- Dataset records -
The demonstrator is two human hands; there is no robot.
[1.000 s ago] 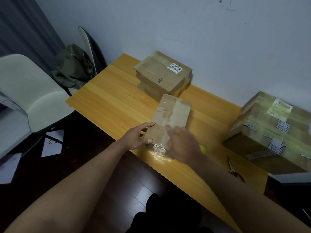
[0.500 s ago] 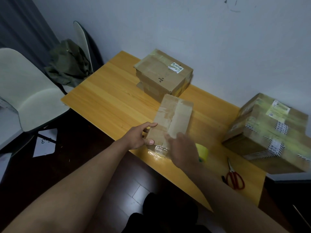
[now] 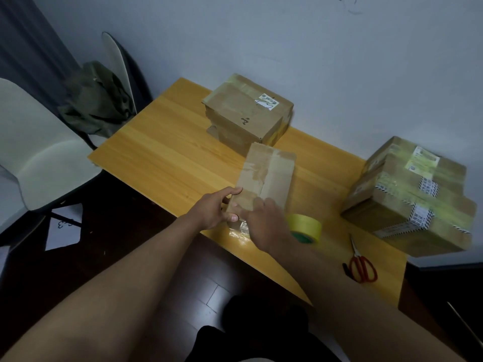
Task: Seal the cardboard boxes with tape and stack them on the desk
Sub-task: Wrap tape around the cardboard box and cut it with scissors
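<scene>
A long narrow cardboard box [image 3: 269,173] lies on the wooden desk [image 3: 170,155] near its front edge, with clear tape along its top seam. My left hand [image 3: 215,208] grips the box's near left corner, thumb against its end. My right hand [image 3: 264,224] rests flat on the near end of the box top; its fingers are blurred. A roll of yellow tape [image 3: 307,227] lies on the desk just right of my right hand. A taped stack of boxes [image 3: 248,113] stands at the back. A larger taped stack [image 3: 413,194] sits at the right.
Red-handled scissors [image 3: 362,266] lie on the desk near its front right corner. A pale chair [image 3: 34,150] stands to the left, a second chair with a green garment [image 3: 99,100] behind it. The wall runs close behind the desk.
My right hand has slid toward me along the box top, down to its near end, uncovering the tape roll. My left hand keeps its grip. The view has shifted so the scissors show.
</scene>
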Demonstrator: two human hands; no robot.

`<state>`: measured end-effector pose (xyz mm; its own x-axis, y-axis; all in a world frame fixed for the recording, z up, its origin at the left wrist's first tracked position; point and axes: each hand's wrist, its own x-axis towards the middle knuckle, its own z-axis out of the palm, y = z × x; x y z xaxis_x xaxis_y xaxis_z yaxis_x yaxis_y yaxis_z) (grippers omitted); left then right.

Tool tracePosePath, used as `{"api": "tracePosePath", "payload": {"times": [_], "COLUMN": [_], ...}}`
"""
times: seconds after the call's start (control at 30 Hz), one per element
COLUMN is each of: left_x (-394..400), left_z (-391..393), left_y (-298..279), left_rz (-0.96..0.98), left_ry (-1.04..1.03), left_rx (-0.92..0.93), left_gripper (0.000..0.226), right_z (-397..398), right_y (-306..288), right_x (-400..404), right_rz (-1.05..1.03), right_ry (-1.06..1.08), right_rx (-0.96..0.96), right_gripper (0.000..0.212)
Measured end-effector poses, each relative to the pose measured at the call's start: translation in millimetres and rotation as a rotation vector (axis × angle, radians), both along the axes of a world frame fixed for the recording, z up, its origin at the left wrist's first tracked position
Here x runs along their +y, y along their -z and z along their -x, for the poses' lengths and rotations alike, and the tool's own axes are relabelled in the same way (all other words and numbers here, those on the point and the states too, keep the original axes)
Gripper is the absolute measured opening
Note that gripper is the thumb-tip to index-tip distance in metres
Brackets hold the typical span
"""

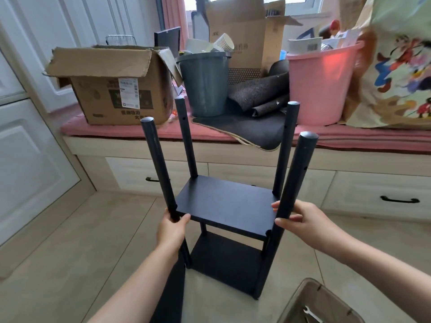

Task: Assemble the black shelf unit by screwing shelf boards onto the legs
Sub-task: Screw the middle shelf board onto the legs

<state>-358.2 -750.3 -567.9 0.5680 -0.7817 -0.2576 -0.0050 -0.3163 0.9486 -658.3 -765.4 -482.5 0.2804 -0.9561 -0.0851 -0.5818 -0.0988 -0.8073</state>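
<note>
The black shelf unit stands upright on the tiled floor in front of me. Its upper shelf board point(224, 203) and a lower shelf board point(228, 262) sit between four round black legs that rise well above the upper board. My left hand point(171, 229) grips the near left leg point(157, 164) at the upper board's corner. My right hand point(300, 220) holds the near right leg point(296, 178) at the same height, fingers wrapped round it. The two far legs point(185, 138) point(286, 145) stand free, each with a small hole near its top.
A window bench with a pink cushion point(116, 132) runs behind, carrying a cardboard box point(116, 85), a grey bucket point(205, 85), a pink tub point(321, 87) and dark mats point(256, 127). A fabric bin point(310, 297) with a small wrench point(311, 315) is at lower right. White cabinet doors stand on the left.
</note>
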Motion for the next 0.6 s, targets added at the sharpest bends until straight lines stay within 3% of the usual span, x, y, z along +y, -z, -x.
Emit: {"api": "tracePosePath", "payload": {"times": [0.1,0.23,0.4,0.53,0.6], "left_x": [13.5,26.9,11.9,-6.1,-12.0], "left_z": [29.3,72.6,73.3,62.1,60.6], "left_y": [-6.4,-16.9,-19.9,-25.5,-27.4], "left_rz": [0.014,-0.037,-0.006,0.017,0.034], "left_ry": [0.089,0.269,0.284,0.341,0.343], "left_rx": [0.249,0.390,0.439,0.357,0.320], "left_gripper": [0.094,0.108,0.103,0.076,0.079], "right_z": [0.8,1.9,-1.3,-20.8,-31.8], "right_y": [-1.4,-2.6,-2.9,-8.5,-9.6], "right_x": [2.5,10.7,21.3,24.6,24.5], "right_rz": [0.030,0.065,0.091,0.099,0.125], "right_ry": [-0.002,-0.008,-0.066,-0.207,-0.240], "right_rx": [-0.014,-0.001,-0.001,0.016,0.011], "right_gripper": [0.014,0.015,0.014,0.015,0.017]}}
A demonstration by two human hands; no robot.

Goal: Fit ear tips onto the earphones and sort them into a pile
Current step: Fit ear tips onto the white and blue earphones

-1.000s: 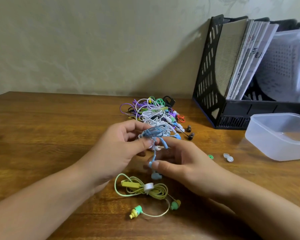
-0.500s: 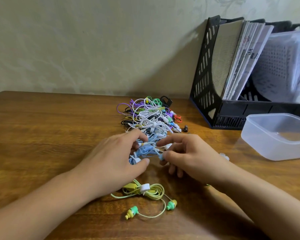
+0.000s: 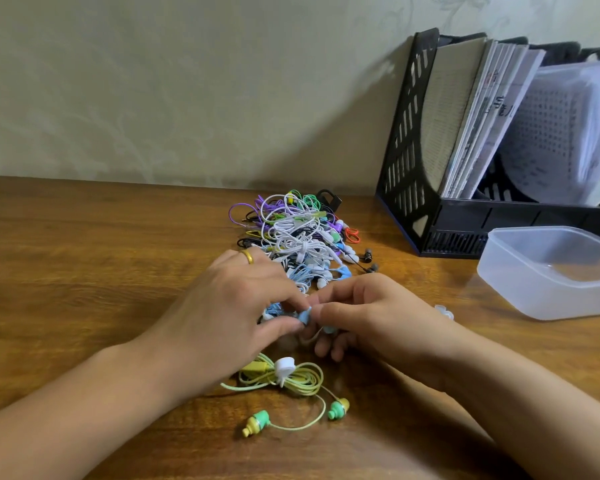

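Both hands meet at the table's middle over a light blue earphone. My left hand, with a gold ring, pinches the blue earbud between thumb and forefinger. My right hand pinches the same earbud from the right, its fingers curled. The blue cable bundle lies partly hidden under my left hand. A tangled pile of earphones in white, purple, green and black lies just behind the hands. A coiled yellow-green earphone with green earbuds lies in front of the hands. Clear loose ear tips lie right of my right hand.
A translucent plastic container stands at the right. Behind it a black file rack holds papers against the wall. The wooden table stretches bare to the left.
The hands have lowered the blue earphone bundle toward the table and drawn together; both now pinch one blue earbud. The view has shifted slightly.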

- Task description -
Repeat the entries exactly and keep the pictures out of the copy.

- Response below -
The demonstrator is two human hands; there is no robot.
[1.000 s ago] 
[0.500 s ago] 
[now] 
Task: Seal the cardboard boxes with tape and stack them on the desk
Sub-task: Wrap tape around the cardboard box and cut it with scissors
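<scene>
A long narrow cardboard box [image 3: 269,173] lies on the wooden desk [image 3: 170,155] near its front edge, with clear tape along its top seam. My left hand [image 3: 215,208] grips the box's near left corner, thumb against its end. My right hand [image 3: 264,224] rests flat on the near end of the box top; its fingers are blurred. A roll of yellow tape [image 3: 307,227] lies on the desk just right of my right hand. A taped stack of boxes [image 3: 248,113] stands at the back. A larger taped stack [image 3: 413,194] sits at the right.
Red-handled scissors [image 3: 362,266] lie on the desk near its front right corner. A pale chair [image 3: 34,150] stands to the left, a second chair with a green garment [image 3: 99,100] behind it. The wall runs close behind the desk.
My right hand has slid toward me along the box top, down to its near end, uncovering the tape roll. My left hand keeps its grip. The view has shifted so the scissors show.
</scene>
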Demonstrator: two human hands; no robot.

`<state>`: measured end-effector pose (xyz mm; its own x-axis, y-axis; all in a world frame fixed for the recording, z up, its origin at the left wrist's first tracked position; point and axes: each hand's wrist, its own x-axis towards the middle knuckle, its own z-axis out of the palm, y = z × x; x y z xaxis_x xaxis_y xaxis_z yaxis_x yaxis_y yaxis_z) (grippers omitted); left then right.

Tool tracePosePath, used as `{"api": "tracePosePath", "payload": {"times": [_], "COLUMN": [_], ...}}`
"""
times: seconds after the call's start (control at 30 Hz), one per element
COLUMN is each of: left_x (-394..400), left_z (-391..393), left_y (-298..279), left_rz (-0.96..0.98), left_ry (-1.04..1.03), left_rx (-0.92..0.93), left_gripper (0.000..0.226), right_z (-397..398), right_y (-306..288), right_x (-400..404), right_rz (-1.05..1.03), right_ry (-1.06..1.08), right_rx (-0.96..0.96), right_gripper (0.000..0.212)
Measured end-effector poses, each relative to the pose measured at the call's start: translation in millimetres and rotation as a rotation vector (axis × angle, radians), both along the axes of a world frame fixed for the recording, z up, its origin at the left wrist's first tracked position
Here x runs along their +y, y along their -z and z along their -x, for the poses' lengths and rotations alike, and the tool's own axes are relabelled in the same way (all other words and numbers here, those on the point and the states too, keep the original axes)
Gripper is the absolute measured opening
Note that gripper is the thumb-tip to index-tip distance in metres
Brackets hold the typical span
"""


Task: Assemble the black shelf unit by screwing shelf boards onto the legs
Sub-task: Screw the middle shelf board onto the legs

<state>-358.2 -750.3 -567.9 0.5680 -0.7817 -0.2576 -0.0050 -0.3163 0.9486 -658.3 -765.4 -482.5 0.2804 -0.9561 -0.0851 -0.5818 -0.0988 -0.8073</state>
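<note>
The black shelf unit stands upright on the tiled floor in front of me. Its upper shelf board point(224, 203) and a lower shelf board point(228, 262) sit between four round black legs that rise well above the upper board. My left hand point(171, 229) grips the near left leg point(157, 164) at the upper board's corner. My right hand point(300, 220) holds the near right leg point(296, 178) at the same height, fingers wrapped round it. The two far legs point(185, 138) point(286, 145) stand free, each with a small hole near its top.
A window bench with a pink cushion point(116, 132) runs behind, carrying a cardboard box point(116, 85), a grey bucket point(205, 85), a pink tub point(321, 87) and dark mats point(256, 127). A fabric bin point(310, 297) with a small wrench point(311, 315) is at lower right. White cabinet doors stand on the left.
</note>
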Motion for the next 0.6 s, targets added at the sharpest bends until straight lines stay within 3% of the usual span, x, y, z along +y, -z, -x.
Emit: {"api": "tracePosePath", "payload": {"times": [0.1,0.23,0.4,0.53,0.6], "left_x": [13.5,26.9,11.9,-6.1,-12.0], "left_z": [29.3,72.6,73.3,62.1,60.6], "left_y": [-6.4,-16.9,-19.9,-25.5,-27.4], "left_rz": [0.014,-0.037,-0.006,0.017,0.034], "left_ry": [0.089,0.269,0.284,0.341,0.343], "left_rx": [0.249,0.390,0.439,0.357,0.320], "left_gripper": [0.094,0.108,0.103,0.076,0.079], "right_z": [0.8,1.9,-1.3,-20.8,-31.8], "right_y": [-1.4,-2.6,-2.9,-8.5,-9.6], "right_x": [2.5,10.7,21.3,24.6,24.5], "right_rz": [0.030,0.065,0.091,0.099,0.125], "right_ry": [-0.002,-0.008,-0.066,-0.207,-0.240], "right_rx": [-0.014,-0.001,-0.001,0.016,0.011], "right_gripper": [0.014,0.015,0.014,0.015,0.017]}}
A demonstration by two human hands; no robot.

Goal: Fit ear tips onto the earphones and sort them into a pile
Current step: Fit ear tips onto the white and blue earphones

-1.000s: 
-0.500s: 
+0.000s: 

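Both hands meet at the table's middle over a light blue earphone. My left hand, with a gold ring, pinches the blue earbud between thumb and forefinger. My right hand pinches the same earbud from the right, its fingers curled. The blue cable bundle lies partly hidden under my left hand. A tangled pile of earphones in white, purple, green and black lies just behind the hands. A coiled yellow-green earphone with green earbuds lies in front of the hands. Clear loose ear tips lie right of my right hand.
A translucent plastic container stands at the right. Behind it a black file rack holds papers against the wall. The wooden table stretches bare to the left.
The hands have lowered the blue earphone bundle toward the table and drawn together; both now pinch one blue earbud. The view has shifted slightly.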

This completes the required output.